- Extracted entries:
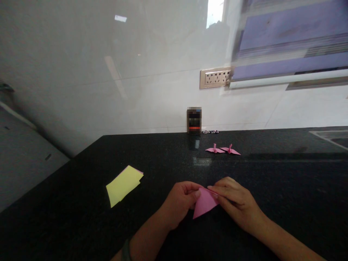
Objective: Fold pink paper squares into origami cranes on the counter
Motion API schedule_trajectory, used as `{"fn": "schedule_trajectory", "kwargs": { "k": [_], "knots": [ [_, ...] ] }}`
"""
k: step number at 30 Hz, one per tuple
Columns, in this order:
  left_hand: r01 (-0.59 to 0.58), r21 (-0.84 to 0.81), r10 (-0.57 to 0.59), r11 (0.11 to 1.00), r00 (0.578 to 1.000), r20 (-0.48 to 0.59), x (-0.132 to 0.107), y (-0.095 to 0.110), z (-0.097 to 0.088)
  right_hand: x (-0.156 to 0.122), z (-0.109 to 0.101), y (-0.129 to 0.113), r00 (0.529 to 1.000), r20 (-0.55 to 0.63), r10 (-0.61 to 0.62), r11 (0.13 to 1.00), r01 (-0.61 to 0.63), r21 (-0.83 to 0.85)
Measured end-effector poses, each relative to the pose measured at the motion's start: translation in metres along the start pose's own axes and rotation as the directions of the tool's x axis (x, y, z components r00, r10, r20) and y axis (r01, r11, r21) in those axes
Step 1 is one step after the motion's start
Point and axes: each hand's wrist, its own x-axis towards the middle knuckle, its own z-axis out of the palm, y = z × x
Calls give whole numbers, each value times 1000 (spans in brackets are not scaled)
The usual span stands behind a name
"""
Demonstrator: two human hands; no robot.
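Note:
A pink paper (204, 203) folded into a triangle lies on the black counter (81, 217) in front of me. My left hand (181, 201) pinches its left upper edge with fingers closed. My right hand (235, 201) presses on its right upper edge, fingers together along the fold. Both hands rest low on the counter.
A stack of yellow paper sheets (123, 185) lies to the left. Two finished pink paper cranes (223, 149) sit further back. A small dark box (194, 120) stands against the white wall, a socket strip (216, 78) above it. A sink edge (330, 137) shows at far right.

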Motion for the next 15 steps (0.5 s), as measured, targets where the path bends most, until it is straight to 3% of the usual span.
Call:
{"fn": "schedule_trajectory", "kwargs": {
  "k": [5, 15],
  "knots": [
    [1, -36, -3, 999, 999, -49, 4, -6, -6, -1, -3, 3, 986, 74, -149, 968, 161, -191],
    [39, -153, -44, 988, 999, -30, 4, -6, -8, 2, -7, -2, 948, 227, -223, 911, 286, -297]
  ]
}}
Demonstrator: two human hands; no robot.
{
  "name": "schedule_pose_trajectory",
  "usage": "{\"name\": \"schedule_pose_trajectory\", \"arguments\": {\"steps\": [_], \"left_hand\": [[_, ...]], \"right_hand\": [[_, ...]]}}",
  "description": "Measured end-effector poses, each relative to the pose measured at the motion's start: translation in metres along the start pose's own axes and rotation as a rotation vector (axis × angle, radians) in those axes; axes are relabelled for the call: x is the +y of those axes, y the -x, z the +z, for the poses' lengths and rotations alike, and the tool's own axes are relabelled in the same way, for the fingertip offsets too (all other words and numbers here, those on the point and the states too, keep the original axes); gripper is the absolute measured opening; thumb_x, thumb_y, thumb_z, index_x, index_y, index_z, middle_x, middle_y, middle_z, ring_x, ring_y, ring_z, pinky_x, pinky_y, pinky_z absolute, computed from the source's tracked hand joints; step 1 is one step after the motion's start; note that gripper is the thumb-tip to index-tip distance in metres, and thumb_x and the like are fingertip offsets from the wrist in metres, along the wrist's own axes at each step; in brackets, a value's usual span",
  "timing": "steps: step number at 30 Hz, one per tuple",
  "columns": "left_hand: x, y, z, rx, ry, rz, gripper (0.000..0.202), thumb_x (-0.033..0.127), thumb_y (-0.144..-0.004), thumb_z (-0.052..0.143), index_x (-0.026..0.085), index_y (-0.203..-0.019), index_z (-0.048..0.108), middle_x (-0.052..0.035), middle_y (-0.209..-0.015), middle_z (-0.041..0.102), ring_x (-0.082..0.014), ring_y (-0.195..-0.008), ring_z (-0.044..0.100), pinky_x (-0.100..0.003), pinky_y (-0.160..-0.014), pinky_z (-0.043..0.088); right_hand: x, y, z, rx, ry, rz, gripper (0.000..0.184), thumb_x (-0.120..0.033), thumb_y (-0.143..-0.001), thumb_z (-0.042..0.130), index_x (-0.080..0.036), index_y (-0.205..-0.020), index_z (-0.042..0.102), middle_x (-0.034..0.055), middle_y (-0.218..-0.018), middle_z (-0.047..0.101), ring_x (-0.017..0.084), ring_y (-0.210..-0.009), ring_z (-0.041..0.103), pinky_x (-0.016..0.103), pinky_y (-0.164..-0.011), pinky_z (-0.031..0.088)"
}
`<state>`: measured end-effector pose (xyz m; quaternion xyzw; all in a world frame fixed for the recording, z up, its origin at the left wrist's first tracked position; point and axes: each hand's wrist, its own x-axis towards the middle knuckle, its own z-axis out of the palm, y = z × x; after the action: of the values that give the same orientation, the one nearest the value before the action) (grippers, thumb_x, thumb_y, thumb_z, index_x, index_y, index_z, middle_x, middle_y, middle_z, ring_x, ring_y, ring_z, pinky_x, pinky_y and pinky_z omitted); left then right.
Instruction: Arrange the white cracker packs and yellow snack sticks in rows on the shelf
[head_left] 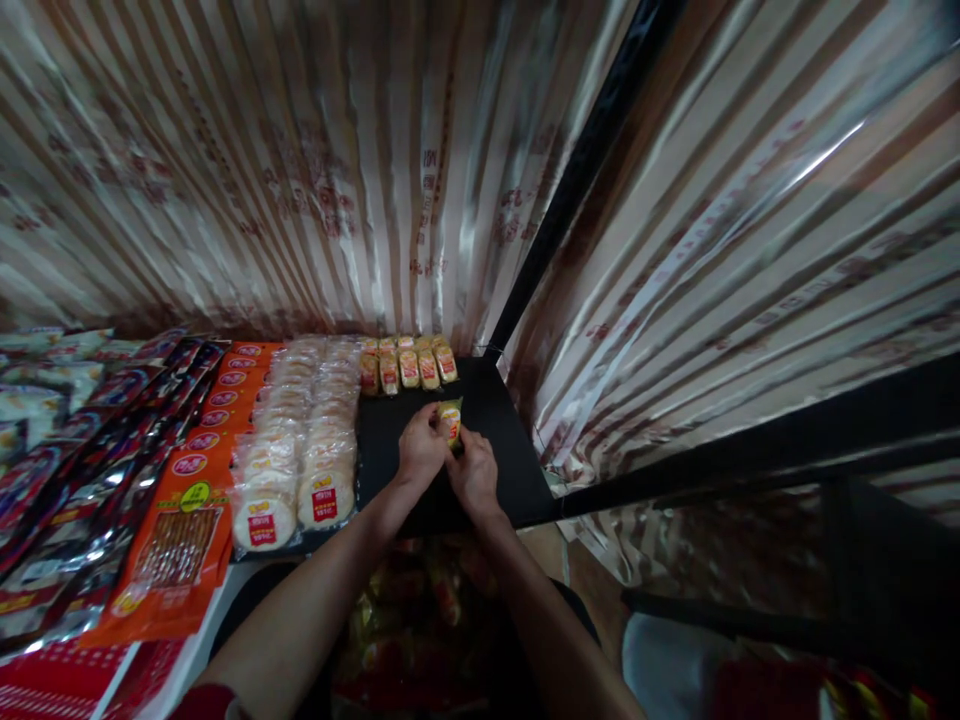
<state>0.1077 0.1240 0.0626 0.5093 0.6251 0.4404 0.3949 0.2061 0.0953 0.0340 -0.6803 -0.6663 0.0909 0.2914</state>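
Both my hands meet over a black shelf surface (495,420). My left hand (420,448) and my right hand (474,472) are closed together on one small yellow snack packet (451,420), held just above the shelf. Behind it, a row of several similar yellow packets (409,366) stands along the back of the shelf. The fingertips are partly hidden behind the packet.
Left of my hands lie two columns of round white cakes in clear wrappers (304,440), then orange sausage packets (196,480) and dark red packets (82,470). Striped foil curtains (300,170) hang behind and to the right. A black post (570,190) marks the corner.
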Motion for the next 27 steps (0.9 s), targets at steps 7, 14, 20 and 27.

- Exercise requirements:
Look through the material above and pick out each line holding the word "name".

- Result of this task:
The usual span stands behind a name
  "name": "schedule_pose_trajectory",
  "usage": "{\"name\": \"schedule_pose_trajectory\", \"arguments\": {\"steps\": [_], \"left_hand\": [[_, ...]], \"right_hand\": [[_, ...]]}}",

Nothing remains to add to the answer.